◆ Problem requirements
Your answer should be the lines below from the one holding "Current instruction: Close" through the one holding "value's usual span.", copied exactly and with nothing else.

Entries taken from a collection:
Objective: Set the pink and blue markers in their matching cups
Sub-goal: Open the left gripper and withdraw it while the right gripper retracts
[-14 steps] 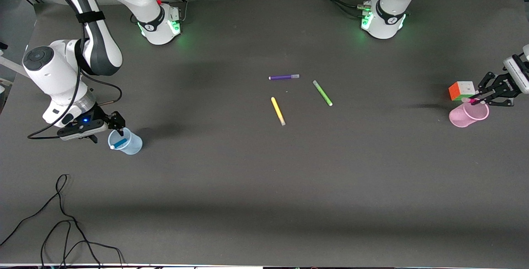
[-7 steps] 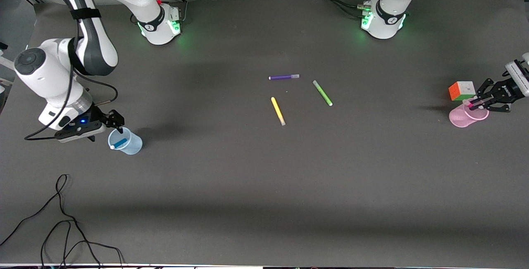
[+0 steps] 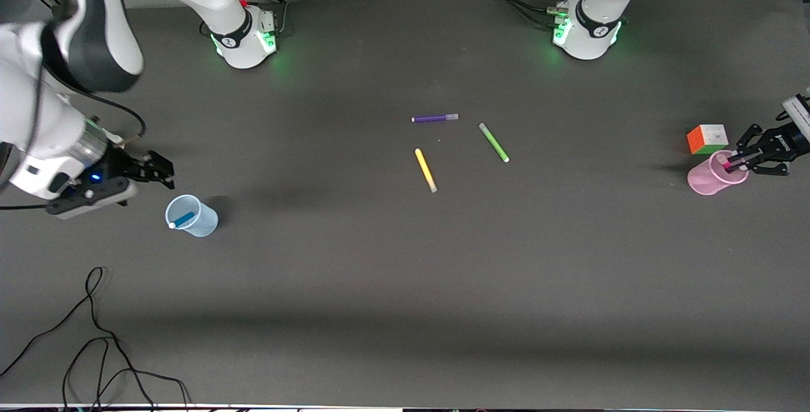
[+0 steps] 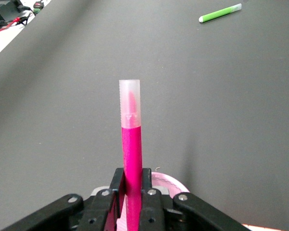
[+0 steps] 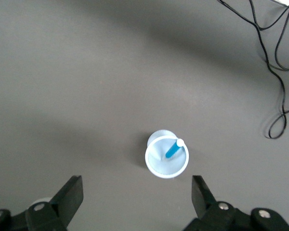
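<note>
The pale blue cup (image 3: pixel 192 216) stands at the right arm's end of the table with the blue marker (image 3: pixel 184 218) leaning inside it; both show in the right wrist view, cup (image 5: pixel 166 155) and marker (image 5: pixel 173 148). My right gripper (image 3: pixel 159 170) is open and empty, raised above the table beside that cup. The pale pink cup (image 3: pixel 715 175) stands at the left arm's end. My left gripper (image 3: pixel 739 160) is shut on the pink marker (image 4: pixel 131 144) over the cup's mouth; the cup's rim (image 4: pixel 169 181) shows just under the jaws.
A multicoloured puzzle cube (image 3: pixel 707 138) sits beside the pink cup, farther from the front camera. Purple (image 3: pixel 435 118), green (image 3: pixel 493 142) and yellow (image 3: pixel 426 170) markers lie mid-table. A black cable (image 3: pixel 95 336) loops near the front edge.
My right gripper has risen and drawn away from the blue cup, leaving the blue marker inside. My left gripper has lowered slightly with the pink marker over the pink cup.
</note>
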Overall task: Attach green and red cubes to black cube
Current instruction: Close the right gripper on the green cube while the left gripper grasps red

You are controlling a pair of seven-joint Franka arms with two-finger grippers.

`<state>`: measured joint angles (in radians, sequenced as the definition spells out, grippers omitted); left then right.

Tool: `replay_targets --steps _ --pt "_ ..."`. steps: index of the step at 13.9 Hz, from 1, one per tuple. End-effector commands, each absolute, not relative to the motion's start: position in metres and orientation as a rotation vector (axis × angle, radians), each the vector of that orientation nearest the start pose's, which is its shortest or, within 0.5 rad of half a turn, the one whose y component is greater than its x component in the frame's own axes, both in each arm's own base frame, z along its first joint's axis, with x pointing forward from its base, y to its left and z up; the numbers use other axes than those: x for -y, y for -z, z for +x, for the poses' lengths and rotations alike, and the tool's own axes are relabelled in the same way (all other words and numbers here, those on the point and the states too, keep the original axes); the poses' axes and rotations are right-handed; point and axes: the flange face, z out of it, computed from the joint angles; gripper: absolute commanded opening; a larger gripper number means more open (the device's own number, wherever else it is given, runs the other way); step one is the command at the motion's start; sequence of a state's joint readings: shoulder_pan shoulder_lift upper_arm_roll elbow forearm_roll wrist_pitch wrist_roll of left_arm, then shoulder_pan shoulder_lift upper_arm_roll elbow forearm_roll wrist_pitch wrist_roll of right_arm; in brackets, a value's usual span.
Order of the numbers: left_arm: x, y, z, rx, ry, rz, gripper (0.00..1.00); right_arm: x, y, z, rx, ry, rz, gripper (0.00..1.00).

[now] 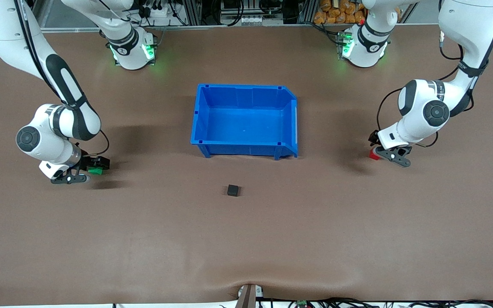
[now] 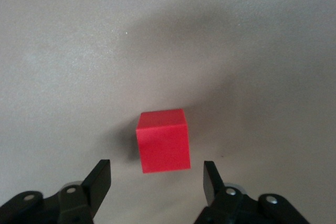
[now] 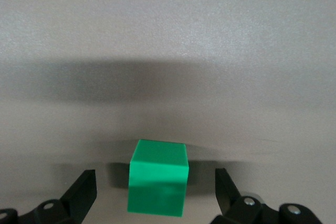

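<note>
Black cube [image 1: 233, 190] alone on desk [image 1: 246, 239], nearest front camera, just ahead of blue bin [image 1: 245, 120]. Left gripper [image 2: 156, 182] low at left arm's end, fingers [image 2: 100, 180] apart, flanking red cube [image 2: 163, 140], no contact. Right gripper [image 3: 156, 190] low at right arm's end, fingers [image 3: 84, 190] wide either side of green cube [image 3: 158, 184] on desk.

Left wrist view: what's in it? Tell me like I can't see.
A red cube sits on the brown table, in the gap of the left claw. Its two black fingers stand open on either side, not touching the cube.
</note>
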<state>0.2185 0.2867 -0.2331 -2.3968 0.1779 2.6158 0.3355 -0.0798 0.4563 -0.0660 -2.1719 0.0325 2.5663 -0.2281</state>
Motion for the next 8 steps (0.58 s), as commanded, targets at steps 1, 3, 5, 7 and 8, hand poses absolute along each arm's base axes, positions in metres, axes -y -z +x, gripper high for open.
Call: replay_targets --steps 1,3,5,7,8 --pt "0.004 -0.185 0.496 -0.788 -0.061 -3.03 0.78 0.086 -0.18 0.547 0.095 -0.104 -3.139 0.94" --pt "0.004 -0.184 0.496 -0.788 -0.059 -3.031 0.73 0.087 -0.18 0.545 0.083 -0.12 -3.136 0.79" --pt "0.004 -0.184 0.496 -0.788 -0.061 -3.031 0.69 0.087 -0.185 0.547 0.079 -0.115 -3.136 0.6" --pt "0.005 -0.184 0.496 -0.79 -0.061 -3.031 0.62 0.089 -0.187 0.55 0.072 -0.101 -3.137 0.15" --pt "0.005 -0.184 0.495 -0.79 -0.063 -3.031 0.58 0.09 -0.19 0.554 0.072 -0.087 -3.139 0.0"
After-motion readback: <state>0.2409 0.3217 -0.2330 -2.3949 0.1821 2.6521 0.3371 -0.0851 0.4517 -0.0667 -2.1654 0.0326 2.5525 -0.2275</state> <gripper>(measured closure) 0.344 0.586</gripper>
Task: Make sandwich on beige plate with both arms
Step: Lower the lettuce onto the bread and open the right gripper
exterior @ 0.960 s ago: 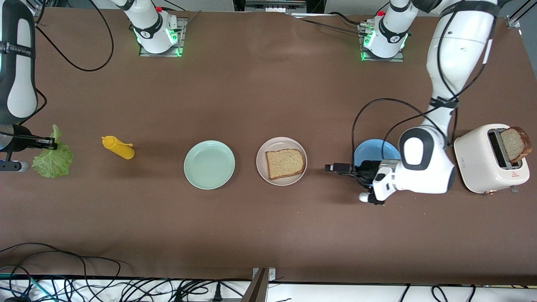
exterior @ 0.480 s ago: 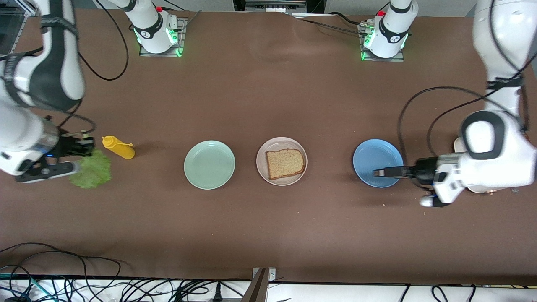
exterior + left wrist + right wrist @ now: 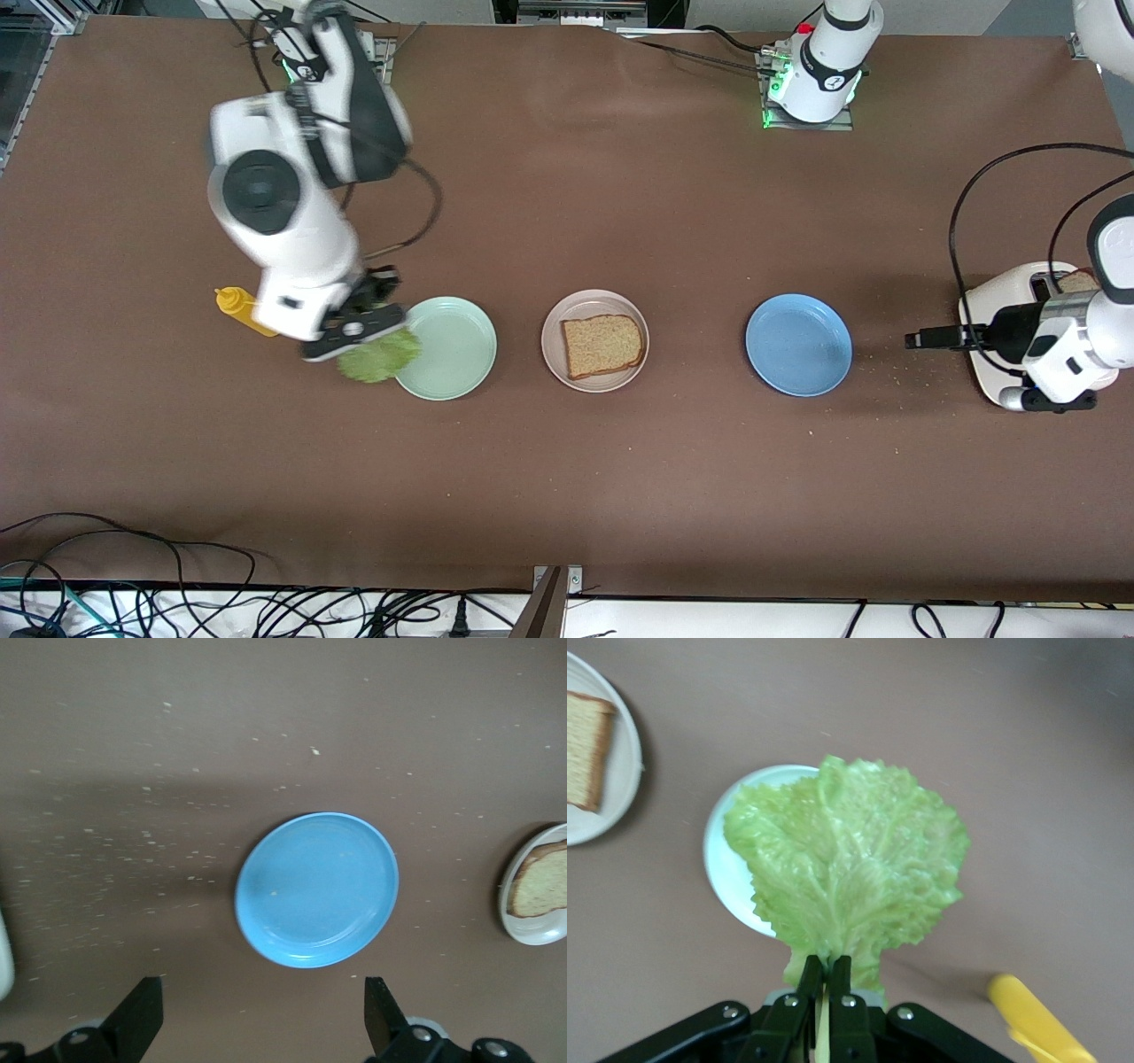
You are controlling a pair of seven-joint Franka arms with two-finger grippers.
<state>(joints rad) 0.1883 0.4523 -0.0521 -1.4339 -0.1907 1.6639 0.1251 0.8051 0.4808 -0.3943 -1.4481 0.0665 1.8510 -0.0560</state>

◆ Task solution
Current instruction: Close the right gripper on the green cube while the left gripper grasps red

You are controlling a pair of seven-joint Franka arms with two-finger grippers.

`<state>`: measured joint angles (in radians, sequenced as the definition spells out, grippers omitted); left then right.

Tool: `replay_targets --steps _ --pt "_ ..."`. steps: index of the step at 13.9 Hz, from 1, one per tuple. End-effector commands, each absolute, not relative to the motion's start: position in metres and orientation as a rotation vector (axis × angle, radians), each the vector of that orientation nearest the start pose's, which is its shortest or, within 0.5 rad of half a turn, the one whose y component is greater than its x component in the frame's own axes, both in each arm's own base frame, z along its first joint's axis, with x pointing forward from its base, y to its left and z up; the numbers use other axes than those: x for -y, y for -z, z for +x, for the poses' lengths and rotations alike, and the tool's own axes are relabelled in the same way (all other words and numbers here, those on the point and the states too, keep the original axes); the poses' axes and rotations are right-handed; point and axes: the flange face, z out of it, computed from the joint angles; gripper: absolute commanded opening; a larger gripper number means more open (the device's own number, wherever else it is given, runs the other way); step one is the command at the motion's start; sequence of a state's joint readings: shoulder_pan shoulder_lift upper_arm_roll elbow forearm_roll wrist_pitch wrist_roll of left_arm, then shoulder_pan shoulder_lift upper_arm_roll elbow forearm_roll wrist_pitch wrist_roll of right_arm; in brackets, a value's usual span.

Nothing remains to be added to the response.